Lynching hit the news again in the Sunday, July 2, 2017 Columbia Missourian. The article relates that Missouri has the highest number of lynchings, 60, from 1877 to 1950 outside of the deep south.
The headline calls lynching an old disgrace. I believe it is not a disgrace, it is a tragedy for three reasons. Yet, the Columbia Missourian article is a step toward healing. There is literature that states change and overcoming something require three As, awareness, acceptance, action. I believe as a society, the U.S. is on that continuum and each person is somewhere along this path. Articles like this will help us move along on that path toward constructive, healing action.
Lynching is a tragedy and continues to haunt our society for these three reasons:
- First and foremost to the person and the families of those lynched. It is said that when one person goes to prison, the whole family goes to prison due to the loss of that family member’s contribution in terms of affection, support and income, the stigma and harm to the children of that family member and the loss to society from that person’s inability to contribute to society.
How much more is this loss to the family and society in terms of a lynching? That reality cannot be determined, although, perhaps it can be measured by an economist. But from a personal level, I cannot measure it.
- Second, this matters today because lynching is a racist act, a crime perpetrated by those called white against people called black. It is illegal, random and, in many cases, secretive and unprosecuted. In some ways, it is like rape, but much more heinous. It erodes or destroys in each person a belief in our society’s rule of law. It suppresses a person in countless ways. As a woman, if you ever say to yourself you’re not going to anything because it would be dangerous due to a concern over rape, then the threat of rape has suppressed you. How much more does a crime suppress people than one which takes the person’s life like lynching in this random, unpredictable, illegal, secretive, rarely resolved crime?
- Third, the loss of lynching continues to affect each and every person in the U.S. society endlessly in endless ways. The nightmare of lynching stays in a family, a community, a state, a country. Think of how the history of the Holocaust haunts world relations. Think of how lynching haunts our city.

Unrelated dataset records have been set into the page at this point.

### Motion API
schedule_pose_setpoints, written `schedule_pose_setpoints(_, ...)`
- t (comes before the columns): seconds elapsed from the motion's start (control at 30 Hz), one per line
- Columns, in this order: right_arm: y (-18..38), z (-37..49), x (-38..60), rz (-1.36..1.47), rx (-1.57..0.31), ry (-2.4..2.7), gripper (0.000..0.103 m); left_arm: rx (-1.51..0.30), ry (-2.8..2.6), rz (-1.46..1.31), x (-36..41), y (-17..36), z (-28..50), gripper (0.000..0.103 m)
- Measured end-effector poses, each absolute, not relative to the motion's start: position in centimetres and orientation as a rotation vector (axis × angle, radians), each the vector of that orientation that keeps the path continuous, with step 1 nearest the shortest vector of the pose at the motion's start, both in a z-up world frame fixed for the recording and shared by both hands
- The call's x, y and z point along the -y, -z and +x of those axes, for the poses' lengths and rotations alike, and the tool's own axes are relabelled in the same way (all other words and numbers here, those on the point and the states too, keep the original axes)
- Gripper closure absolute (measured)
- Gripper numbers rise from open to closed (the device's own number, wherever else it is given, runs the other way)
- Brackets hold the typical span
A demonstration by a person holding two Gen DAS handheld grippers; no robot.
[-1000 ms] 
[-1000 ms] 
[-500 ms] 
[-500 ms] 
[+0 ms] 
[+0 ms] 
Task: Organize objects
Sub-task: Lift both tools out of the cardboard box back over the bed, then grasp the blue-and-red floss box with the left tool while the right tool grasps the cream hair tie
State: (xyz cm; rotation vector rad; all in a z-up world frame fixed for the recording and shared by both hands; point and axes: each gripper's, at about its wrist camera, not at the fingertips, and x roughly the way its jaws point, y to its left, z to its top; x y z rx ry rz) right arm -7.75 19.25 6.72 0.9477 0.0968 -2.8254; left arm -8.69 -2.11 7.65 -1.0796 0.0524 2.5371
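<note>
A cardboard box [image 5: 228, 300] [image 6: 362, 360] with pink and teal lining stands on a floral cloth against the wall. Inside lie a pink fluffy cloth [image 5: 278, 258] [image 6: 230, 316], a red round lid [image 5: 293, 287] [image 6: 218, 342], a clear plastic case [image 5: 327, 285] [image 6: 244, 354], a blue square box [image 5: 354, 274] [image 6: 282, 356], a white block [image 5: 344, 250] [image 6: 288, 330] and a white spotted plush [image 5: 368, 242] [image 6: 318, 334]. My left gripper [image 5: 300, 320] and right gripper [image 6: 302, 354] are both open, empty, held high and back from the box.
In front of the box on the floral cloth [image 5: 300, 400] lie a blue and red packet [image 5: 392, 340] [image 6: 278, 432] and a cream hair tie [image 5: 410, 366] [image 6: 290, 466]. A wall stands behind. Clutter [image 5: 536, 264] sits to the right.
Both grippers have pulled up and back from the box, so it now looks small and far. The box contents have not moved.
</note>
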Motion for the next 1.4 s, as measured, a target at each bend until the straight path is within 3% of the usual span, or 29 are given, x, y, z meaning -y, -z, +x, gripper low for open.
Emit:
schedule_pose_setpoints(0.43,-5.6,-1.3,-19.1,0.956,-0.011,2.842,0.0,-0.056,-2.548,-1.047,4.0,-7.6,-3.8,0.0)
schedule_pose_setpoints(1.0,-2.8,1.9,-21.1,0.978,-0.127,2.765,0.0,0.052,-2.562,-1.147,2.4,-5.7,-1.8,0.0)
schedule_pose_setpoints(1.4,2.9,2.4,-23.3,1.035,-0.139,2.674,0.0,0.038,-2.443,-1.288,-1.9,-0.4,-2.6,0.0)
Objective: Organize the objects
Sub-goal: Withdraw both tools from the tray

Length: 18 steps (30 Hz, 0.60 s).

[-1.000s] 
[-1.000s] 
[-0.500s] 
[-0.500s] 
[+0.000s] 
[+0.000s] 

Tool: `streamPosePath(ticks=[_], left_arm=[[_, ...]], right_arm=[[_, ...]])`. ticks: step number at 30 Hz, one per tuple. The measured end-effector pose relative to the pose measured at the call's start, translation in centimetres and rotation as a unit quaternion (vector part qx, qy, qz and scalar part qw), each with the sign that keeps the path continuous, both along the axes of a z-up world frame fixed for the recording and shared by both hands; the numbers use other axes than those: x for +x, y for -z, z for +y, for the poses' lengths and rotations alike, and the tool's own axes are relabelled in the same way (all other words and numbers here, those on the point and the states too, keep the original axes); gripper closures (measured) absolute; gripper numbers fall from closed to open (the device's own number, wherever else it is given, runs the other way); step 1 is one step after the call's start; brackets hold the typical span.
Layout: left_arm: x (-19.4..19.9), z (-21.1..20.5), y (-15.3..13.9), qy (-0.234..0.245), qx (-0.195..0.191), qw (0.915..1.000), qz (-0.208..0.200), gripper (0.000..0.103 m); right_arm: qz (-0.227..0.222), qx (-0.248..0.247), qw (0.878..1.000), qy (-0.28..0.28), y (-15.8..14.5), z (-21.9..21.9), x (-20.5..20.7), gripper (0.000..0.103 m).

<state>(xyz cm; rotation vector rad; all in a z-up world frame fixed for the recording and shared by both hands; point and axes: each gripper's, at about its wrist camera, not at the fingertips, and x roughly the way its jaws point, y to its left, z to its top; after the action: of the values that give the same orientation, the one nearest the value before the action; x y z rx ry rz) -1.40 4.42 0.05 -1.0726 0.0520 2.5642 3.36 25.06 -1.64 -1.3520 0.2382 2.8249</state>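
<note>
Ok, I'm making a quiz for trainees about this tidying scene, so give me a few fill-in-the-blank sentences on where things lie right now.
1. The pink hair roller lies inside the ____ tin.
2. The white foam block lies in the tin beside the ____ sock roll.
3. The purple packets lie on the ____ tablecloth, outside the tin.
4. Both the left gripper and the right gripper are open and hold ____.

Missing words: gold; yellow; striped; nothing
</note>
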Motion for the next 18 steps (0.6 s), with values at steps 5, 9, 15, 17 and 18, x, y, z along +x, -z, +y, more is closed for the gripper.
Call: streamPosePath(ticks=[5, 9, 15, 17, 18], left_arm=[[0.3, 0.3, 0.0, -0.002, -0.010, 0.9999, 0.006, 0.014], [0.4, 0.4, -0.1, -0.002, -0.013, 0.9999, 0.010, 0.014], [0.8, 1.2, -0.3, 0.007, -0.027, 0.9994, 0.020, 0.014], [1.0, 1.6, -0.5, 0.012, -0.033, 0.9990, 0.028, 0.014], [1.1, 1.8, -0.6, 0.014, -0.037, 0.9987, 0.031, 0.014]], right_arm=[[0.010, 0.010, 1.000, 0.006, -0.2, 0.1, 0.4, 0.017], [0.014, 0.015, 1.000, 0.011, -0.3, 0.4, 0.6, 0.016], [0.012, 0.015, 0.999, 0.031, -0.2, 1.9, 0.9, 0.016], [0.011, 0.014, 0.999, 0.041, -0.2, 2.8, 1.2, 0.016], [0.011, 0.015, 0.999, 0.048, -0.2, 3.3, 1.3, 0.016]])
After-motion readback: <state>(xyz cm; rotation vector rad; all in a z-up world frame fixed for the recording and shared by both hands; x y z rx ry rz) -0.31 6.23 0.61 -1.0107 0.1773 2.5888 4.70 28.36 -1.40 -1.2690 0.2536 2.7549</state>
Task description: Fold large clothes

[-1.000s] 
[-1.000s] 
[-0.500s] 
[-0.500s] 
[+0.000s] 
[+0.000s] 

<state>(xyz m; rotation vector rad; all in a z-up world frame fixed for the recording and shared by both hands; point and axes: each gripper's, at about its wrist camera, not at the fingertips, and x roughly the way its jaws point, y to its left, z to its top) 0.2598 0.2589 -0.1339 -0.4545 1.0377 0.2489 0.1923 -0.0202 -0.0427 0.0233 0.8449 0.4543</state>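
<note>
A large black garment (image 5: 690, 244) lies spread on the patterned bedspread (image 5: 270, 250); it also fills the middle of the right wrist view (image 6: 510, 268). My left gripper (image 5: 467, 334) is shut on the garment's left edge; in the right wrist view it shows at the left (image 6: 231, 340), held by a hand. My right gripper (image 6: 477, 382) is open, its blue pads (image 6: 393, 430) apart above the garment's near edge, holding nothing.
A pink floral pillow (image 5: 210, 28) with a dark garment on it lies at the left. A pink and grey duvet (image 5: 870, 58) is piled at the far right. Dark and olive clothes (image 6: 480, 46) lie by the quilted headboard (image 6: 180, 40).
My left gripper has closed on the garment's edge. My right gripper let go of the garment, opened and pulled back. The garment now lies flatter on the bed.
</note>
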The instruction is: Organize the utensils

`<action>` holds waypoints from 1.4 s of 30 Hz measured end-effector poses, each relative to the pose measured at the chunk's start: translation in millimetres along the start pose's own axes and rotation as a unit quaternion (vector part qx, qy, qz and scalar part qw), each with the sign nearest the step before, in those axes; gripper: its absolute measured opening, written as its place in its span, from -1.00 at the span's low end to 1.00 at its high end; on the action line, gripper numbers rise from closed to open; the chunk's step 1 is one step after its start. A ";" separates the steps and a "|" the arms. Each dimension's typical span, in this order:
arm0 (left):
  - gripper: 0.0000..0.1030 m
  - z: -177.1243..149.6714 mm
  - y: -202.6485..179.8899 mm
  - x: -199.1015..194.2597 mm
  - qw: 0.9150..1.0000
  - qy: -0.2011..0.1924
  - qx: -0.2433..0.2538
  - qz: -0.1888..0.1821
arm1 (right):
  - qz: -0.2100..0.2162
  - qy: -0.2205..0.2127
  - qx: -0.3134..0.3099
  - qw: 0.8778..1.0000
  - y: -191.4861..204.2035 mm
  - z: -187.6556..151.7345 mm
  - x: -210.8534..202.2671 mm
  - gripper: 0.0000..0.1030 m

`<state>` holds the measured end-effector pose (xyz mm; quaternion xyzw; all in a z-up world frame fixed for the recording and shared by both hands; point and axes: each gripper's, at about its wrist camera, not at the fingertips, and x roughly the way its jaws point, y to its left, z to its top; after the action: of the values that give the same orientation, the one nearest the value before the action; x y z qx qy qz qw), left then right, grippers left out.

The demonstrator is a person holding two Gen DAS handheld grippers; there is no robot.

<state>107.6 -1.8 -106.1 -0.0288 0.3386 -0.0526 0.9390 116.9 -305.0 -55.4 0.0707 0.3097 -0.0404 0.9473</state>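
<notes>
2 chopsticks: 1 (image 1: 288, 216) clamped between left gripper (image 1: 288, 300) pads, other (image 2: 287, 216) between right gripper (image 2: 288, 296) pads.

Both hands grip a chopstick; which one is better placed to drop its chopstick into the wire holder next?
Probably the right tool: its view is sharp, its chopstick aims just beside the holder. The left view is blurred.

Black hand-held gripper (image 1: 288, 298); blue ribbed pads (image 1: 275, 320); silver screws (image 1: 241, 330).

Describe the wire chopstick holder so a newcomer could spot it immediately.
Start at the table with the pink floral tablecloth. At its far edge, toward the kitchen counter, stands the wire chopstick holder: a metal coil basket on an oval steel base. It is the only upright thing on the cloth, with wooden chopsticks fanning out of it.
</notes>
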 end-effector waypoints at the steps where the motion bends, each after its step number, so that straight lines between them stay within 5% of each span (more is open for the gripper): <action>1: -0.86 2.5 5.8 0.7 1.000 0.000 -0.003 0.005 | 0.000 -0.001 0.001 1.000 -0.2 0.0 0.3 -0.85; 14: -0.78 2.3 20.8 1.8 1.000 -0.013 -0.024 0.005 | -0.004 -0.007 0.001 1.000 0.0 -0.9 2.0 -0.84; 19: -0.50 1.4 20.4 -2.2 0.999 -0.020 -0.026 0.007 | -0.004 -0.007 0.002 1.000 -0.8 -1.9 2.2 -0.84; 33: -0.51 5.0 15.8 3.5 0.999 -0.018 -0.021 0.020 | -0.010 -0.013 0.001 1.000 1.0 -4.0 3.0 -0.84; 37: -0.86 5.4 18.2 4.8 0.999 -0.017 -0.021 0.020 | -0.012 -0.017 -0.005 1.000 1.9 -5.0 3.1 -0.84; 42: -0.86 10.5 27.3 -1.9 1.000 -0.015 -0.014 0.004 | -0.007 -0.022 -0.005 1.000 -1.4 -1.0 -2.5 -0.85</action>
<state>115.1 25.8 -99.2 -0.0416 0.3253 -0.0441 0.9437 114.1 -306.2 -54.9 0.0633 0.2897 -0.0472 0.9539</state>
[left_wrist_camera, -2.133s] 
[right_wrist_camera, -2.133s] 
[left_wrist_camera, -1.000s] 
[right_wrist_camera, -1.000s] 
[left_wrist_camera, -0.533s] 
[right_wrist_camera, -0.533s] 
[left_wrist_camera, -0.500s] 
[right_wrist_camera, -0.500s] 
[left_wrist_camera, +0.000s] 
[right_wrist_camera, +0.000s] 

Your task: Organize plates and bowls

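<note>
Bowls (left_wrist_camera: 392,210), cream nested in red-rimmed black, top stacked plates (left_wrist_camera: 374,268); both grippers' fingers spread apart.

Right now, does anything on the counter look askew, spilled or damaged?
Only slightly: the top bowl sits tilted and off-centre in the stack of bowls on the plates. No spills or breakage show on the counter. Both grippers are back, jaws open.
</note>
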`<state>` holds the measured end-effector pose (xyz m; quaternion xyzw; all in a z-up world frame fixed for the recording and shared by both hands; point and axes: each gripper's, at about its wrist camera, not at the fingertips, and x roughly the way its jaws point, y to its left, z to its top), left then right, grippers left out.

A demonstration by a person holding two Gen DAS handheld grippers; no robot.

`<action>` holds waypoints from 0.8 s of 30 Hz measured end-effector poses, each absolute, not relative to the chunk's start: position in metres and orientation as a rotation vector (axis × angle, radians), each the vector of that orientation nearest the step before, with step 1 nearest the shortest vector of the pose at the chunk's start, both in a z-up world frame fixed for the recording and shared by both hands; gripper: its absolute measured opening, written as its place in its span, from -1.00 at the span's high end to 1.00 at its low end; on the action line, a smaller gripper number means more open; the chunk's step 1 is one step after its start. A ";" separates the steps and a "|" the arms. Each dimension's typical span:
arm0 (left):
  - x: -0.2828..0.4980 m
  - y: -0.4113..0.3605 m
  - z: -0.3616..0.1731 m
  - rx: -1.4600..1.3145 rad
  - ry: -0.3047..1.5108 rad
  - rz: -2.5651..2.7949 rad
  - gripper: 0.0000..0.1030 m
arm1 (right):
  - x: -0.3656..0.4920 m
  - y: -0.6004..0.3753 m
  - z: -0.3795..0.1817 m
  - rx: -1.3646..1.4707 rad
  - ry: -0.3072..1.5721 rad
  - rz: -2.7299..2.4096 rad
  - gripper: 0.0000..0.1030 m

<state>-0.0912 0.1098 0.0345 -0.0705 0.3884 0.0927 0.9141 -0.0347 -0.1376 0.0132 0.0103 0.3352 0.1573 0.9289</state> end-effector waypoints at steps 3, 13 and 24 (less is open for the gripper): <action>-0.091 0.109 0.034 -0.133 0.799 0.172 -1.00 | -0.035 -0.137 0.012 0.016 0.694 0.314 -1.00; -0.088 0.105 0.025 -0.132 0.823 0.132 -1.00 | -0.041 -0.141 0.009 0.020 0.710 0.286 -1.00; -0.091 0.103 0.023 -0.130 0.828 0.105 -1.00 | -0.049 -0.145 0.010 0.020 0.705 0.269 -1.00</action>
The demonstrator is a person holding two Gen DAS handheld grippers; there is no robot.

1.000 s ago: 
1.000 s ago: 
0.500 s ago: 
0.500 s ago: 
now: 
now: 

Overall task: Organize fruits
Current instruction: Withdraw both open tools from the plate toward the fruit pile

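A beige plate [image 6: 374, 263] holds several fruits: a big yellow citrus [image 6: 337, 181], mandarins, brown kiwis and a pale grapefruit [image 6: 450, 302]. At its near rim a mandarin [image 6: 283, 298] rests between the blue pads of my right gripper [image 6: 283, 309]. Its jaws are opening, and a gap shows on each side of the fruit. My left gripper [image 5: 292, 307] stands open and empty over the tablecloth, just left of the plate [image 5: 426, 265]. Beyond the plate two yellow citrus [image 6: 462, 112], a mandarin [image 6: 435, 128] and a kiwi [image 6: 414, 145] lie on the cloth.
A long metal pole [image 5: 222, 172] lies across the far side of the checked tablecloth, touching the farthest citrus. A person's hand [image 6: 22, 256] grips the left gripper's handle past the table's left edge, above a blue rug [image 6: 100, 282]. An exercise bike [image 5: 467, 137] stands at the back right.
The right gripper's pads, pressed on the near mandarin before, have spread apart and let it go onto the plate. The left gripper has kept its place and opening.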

The article notes that after a lynching in 1901 in Pierce City, Missouri, the African American population went from 400 in 1900 to 91 in 1910. In 1860, the population of Boone County was 14,452, the population of slaves was 5,034. No need to look at today’s demographics to know that the percentage of African Americans in Boone County is nowhere near the roughly one-fourth of 1860. That loss of population is just one way that lynching continues to affect Columbia, Missouri today.
This is why my heart hurts every single time I drive past the place where the 1923 lynching of James T. Scott took place and why I rejoiced when the historic marker was placed there the fall of 2016. It’s a good step forward.